I mentioned this earlier to him albeit without detailed example. But
Radium seems to conveniently overlooked it so I figured he's probably
not going to answer even if I repeated it a second time. Or maybe he
didn't understand the implications of my statement but let's see if he
does with your detailed example :ppPp

I think it is likely he didn't understand your point. He appears to
be inteligent but ignorant. He didn't know where the leakage current
happened for example.
 
krw said:
Multiplies usually take more than one cycle.

Usually, but not necessarily. Some processors do an fused multiply-
add too, saving another cycle ( [(A+B)] * [C-D] > 0). That wasn't
the issue though.
The "THEN" (a conditional branch) also takes a cycle (unless you do
E = 1 as a conditional move).

Nope. That's in the compare.
So E = 1; F = 2; G = 3; H = 4; I = 5; also takes zero cycles in total???

I don't see F, G, H, and I in the problem. Who said anything about
total cycles being zero?
Moves don't take zero cycles.

They certainly can. A processor with register renaming can certainly
do a move in zero cycles. In this case, all the MOVE does is change
pointers in the register file. BTW, some processors even to
exchanges in zero cycles.
Although they are pretty simple, they
need resources such as a constant decoder

WTF do I need a "constant decoder"?
and a register port to write the result to.

Nope. Just change the register name(s).
So moves take 1 cycle just like any other basic
ALU instructions.

Nope. They can be hidden since they need not use the ALU at all,
just a change to the rename file. Note that this move isn't an
independent instruction, so it's even easier to hide the move (a
rename is required at the completion of every arithmetic instruction
anyway).
It's 5 with the branch (1 cycle if not-taken), and if you assume all variables were
allocated to registers and a multiply take just one cycle. But remember that the
OP was proposing a simple bit-serial CPU, so if registers are 32 bits wide, and
the multiply is done bit-serially too, it would take 1152 seconds to complete!

Branches can be predicted or speculatively executed with the
rename/completion contingent on the results. There are all sorts of
games that can be played to save cycles.
 
krw said:
krw said:
Multiplies usually take more than one cycle.

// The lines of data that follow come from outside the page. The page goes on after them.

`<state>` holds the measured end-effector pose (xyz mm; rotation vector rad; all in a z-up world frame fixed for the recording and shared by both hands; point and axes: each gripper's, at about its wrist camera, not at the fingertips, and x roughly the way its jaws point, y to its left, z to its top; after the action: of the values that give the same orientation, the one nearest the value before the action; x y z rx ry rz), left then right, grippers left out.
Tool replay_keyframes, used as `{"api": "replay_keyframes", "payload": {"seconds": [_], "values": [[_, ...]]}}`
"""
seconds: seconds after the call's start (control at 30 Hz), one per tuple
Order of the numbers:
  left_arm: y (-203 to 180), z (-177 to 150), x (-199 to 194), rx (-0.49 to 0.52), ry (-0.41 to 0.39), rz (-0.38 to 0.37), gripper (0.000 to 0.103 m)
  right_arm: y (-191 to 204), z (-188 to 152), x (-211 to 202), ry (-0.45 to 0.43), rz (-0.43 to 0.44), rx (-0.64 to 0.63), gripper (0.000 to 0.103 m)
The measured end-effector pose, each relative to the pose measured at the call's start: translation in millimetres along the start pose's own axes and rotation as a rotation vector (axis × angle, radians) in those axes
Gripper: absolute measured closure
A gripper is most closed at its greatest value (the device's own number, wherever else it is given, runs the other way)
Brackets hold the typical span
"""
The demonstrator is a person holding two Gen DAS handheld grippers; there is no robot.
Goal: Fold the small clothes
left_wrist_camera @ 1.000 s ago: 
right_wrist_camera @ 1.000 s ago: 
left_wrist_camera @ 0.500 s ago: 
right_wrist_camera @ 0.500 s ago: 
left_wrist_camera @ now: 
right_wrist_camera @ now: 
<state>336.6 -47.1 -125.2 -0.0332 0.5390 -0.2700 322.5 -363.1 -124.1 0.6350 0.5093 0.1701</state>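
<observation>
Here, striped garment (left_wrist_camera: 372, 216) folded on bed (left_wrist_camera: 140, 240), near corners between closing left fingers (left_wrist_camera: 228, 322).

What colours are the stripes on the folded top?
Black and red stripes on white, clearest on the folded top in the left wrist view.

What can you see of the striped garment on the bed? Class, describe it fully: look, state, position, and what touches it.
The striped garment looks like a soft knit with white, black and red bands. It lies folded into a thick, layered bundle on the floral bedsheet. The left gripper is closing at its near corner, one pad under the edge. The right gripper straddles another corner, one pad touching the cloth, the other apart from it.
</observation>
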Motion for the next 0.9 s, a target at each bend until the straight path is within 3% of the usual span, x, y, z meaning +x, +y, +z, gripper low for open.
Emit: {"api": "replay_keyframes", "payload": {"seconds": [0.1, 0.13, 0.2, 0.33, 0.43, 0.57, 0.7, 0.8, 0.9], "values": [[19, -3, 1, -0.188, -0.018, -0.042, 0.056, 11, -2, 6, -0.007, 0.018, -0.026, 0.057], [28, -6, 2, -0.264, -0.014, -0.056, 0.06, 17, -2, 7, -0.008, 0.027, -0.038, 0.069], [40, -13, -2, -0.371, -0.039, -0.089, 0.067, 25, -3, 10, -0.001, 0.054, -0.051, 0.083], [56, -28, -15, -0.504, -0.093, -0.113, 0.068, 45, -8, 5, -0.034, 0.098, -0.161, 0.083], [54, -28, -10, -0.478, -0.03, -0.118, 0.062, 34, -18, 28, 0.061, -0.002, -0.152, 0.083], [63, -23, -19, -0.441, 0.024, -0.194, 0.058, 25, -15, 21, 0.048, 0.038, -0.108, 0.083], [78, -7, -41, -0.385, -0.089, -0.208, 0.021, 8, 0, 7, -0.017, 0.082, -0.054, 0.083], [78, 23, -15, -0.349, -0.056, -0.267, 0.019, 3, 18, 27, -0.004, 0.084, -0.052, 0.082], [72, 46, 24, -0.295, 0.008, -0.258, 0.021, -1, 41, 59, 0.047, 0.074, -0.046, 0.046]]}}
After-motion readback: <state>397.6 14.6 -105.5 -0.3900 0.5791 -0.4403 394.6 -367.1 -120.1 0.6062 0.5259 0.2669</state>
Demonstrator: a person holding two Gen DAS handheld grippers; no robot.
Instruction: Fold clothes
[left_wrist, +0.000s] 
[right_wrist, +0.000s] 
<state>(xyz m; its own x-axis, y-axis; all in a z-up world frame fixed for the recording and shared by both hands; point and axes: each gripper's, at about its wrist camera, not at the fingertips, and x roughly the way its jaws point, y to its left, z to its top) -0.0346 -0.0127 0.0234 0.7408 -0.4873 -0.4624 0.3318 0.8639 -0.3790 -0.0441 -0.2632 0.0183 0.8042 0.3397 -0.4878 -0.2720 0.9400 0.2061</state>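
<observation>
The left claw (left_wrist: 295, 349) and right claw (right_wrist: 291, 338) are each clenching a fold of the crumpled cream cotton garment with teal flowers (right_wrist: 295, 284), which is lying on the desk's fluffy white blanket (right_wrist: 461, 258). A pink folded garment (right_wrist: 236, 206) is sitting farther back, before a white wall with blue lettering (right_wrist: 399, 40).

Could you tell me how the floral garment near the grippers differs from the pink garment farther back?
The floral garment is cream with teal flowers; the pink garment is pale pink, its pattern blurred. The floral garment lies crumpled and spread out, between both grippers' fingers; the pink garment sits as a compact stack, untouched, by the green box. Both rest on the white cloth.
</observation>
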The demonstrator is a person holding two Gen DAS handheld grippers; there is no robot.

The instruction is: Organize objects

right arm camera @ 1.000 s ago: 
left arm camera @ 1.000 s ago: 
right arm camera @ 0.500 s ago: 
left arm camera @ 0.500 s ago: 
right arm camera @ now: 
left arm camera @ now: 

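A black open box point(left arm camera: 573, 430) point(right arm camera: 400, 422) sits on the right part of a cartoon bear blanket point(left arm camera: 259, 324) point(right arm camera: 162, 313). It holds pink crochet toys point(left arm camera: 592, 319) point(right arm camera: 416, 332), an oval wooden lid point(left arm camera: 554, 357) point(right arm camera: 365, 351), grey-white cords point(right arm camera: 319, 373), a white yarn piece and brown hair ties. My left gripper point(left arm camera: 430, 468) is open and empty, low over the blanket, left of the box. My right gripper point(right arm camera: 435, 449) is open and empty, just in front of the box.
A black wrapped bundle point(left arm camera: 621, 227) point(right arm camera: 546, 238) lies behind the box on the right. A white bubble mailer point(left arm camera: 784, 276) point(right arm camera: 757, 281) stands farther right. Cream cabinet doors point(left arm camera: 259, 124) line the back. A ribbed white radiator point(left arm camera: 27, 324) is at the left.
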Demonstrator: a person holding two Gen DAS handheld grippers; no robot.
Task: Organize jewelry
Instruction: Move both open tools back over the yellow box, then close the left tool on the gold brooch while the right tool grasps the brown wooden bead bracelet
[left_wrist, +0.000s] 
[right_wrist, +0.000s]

Usually, but not necessarily. Some processors do an fused multiply-
add too, saving another cycle ( [(A+B)] * [C-D] > 0). That wasn't
the issue though.

Sure. I was just pointing out that the example will take a lot longer than you
might think. There are a lot of unstated assumptions here (register based
architecture etc)...
Nope. That's in the compare.

Few architectures combine a compare and branch, MIPS is one of the few
that can do that, but even MIPS cannot do the above comparison and branch
in one instruction.
I don't see F, G, H, and I in the problem. Who said anything about
total cycles being zero?

If you claim that E = 1 takes zero cycles then it follows that any similar
assignment takes zero cycles and thus my example would take zero
cycles. Instructions do not take zero cycles.
They certainly can. A processor with register renaming can certainly
do a move in zero cycles. In this case, all the MOVE does is change
pointers in the register file. BTW, some processors even to
exchanges in zero cycles.

Yes it is possible for a move to be implemented using register renaming
in an advanced CPU rather than using the ALU. However this only applies
to register-register moves, not constant moves. And it still doesn't mean
the move takes zero cycles. An advanced implementation could make
moves have zero cycle *latency*, but no CPU I know of does that.
WTF do I need a "constant decoder"?

Constants need to be extracted from the instructions, the bits grouped
together if not adjacent already and zero or signextended to the register
width. On some architectures constants can include a shift or expand into
a pattern like AB00AB00. So you always need to decode the constant
before it can be used.
Nope. Just change the register name(s).

Change the name to what exactly? Register renaming can only rename
registers to other registers, not constants to registers...
Nope. They can be hidden since they need not use the ALU at all,
just a change to the rename file. Note that this move isn't an
independent instruction, so it's even easier to hide the move (a
rename is required at the completion of every arithmetic instruction
anyway).

Which particular CPU are you talking about? An advanced CPU would
have executed E = 1 long before it had done any of the other instructions,
without using any register renaming tricks.
Branches can be predicted or speculatively executed with the
rename/completion contingent on the results. There are all sorts of
games that can be played to save cycles.

Sure. But the issue was how long a simple CPU like the OP proposed would take.
You're thinking of Pentium-class CPUs, but we're talking about far far simpler CPUs
executing at best 1 instruction per cycle (or 1 every N cycles for N-bit serial).

Wilco
 
How does SB16 ISA's FM synth freshly generate its instructions?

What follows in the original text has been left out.